El trabajo de rememoración
de la violencia vivida ha de contribuir a la formación del juicio y de las
actitudes de los ciudadanos, para evitar la instauración (o el retorno) de
modos de pensar y de actuar para los que el ejercicio de la crueldad y la
represión de las libertades sean prácticas cotidianas, “normales”. Por eso el
testimonio de las víctimas resulta crucial. Constituye la piedra angular de una
forma de paidéia. Efectivamente, la
ética de la memoria busca educar a los ciudadanos en la idea de que todas las
personas poseen dignidad y derechos que no deben ser conculcados. Lo que las
víctimas narran es el relato de aquello que acontece cuando a un ser humano se
le desconocen tales derechos. Se trata de hacer justicia y reparar el daño
causado, pero también de orientar el presente a través de las lecciones que
extraemos del pasado. Exploramos nuestro pasado reciente, y desarrollamos
investigaciones comparativas con situaciones similares ocurridas en otros
lugares y épocas históricas con el fin de aprender a reformar nuestras
mentalidades y prácticas sociales para controlar y prevenir la irrupción de
violencia ilegítima en los espacios de la vida pública y privada.
No se trata sólo de
recordar el pasado, sino que ese recuerdo esté dirigido a desarrollar nuestras
reflexiones y decisiones a la luz del proyecto de construcción de hábitos e
instituciones basados en la observancia de los derechos humanos y los
principios básicos de la democracia. La recuperación de la memoria esclarece la
tragedia vivida para que ésta no pueda repetirse. Identificar las condiciones
históricas de la violencia, clarificarlas en virtud de una narración rigurosa,
pero también diseñar y poner en ejercicio políticas que transforme vuestras
instituciones y mentalidades y promueva una nueva forma de vivir en comunidad. Porque
hemos atravesado duros episodios de la historia en los que hemos denigrado a
nuestros semejantes es que sabemos que la mejor forma de vivir juntos implica
honrar la dignidad y la libertad de quienes viven a nuestro alrededor y
comparten con nosotros diversos espacios sociales.
[1] He discutido con detenimiento la idea de una
ética de la memoria en mi libro Tiempo de
memoria. Gamio, Gonzalo Tiempo de memoria: reflexiones
sobre derechos humanos y justicia transicional Lima, IBC, CEP, IDEHPUCP 2009.
[2] Cfr. Shklar, Judith N. The faces of injustice New Haven and London, Yale University
Press 1988.
[3] Véase Vernant, Jean Pierre
“Historia de la memoria y memoria histórica” en: Academia Universal de las
Culturas ¿Por Qué recordar?
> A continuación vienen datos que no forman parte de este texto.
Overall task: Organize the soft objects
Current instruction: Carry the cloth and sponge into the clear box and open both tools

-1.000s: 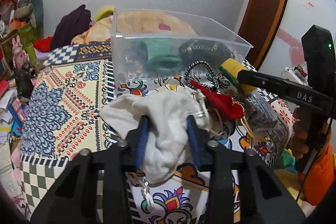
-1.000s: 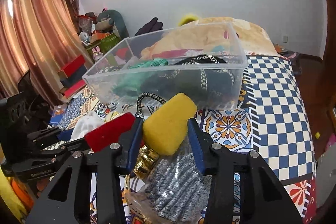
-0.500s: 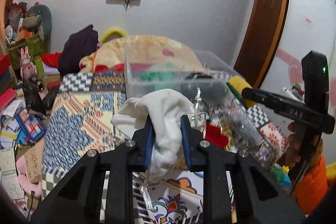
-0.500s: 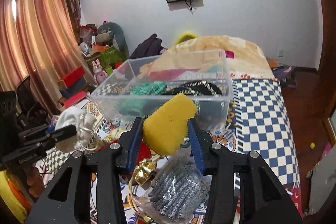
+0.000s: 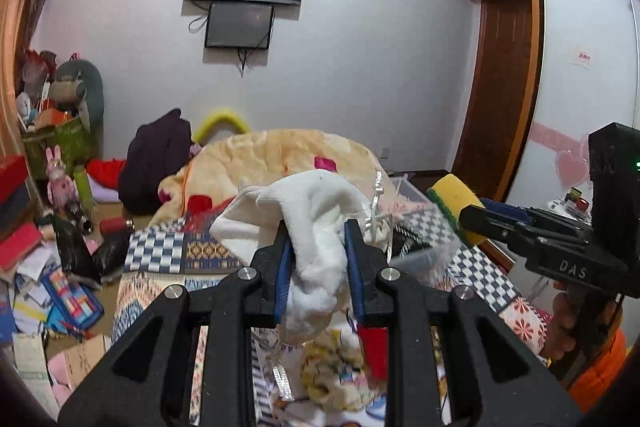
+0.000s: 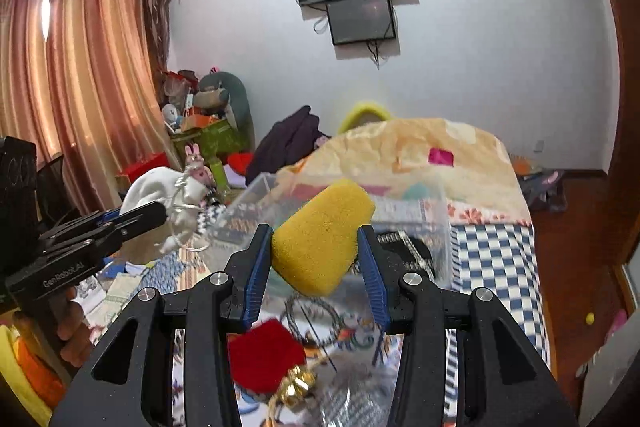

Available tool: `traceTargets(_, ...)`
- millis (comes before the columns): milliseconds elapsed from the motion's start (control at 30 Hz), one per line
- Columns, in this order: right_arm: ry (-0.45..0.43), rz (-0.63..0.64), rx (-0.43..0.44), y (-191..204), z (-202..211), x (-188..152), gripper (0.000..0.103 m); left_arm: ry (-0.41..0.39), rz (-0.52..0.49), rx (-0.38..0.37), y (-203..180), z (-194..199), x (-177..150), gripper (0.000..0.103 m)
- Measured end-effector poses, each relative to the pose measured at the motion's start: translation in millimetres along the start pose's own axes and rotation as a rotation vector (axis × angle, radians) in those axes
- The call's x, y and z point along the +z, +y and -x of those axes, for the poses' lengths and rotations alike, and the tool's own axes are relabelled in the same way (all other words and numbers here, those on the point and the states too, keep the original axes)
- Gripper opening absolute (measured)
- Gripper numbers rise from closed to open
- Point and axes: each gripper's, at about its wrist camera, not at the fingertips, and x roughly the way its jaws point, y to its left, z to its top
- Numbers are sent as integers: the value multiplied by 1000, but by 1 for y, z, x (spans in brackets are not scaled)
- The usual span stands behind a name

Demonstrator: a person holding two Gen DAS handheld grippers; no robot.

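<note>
My left gripper is shut on a white cloth pouch with a silver drawstring, held up in the air above the bed. My right gripper is shut on a yellow sponge with a green scouring side, also lifted. In the left wrist view the right gripper and the sponge are at the right. In the right wrist view the left gripper and the pouch are at the left. The clear plastic bin lies just beyond and below the sponge, blurred.
A red velvet piece with gold trim and a black-and-white cord lie on the patterned bedspread below. A cream blanket heap lies behind the bin. Clutter covers the floor at the left.
Both grippers have risen well above the bed with their loads and tilted up. The bin has dropped low in both views and the wall screens have come into view.
</note>
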Motion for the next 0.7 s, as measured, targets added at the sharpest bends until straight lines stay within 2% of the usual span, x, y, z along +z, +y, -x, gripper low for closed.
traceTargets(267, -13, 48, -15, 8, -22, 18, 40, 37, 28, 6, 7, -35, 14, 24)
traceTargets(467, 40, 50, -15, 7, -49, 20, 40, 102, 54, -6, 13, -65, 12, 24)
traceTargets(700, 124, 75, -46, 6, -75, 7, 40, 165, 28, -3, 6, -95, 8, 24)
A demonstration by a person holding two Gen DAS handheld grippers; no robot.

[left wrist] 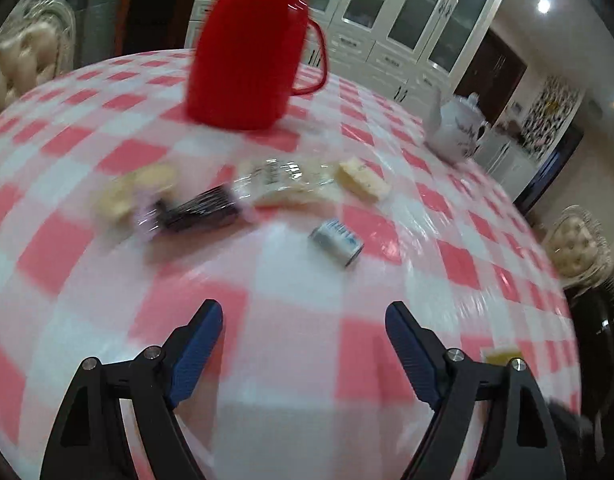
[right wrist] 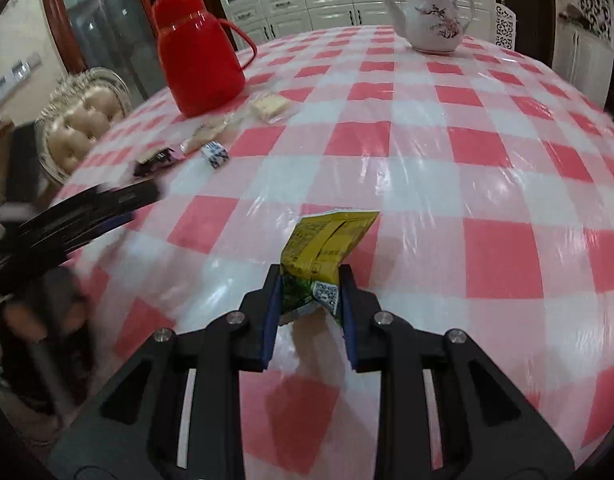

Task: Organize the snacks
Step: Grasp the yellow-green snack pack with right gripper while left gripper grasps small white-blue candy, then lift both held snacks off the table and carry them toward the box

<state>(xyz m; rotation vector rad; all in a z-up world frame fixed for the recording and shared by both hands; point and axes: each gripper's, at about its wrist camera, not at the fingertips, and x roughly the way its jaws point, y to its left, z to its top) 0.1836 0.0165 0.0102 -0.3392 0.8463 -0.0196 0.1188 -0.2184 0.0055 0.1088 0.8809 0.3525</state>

Buenos Aires,
Gránica 2002 p. 22.
[4][4] Todorov, Zvetan “La
memoria como remedio contra el mal” en: La experiencia totalitaria
Barcelona, Galaxia Gutenberg 2010 pp. 277 y ss.
[5] Ibid., p. 282.
[6] Arendt, Hannah Eichmann
en Jerusalén Barcelona, Lumen 2003; Levi, Primo Los hundidos y los
salvados Barcelona, El Aleph 1988; Levi, Primo Deber de memoria
Buenos Aires, Libros del zorzal 2006.
[7] Todorov, Zvetan “El
testamento de Primo Levi” en: La experiencia totalitaria op.cit., p.272.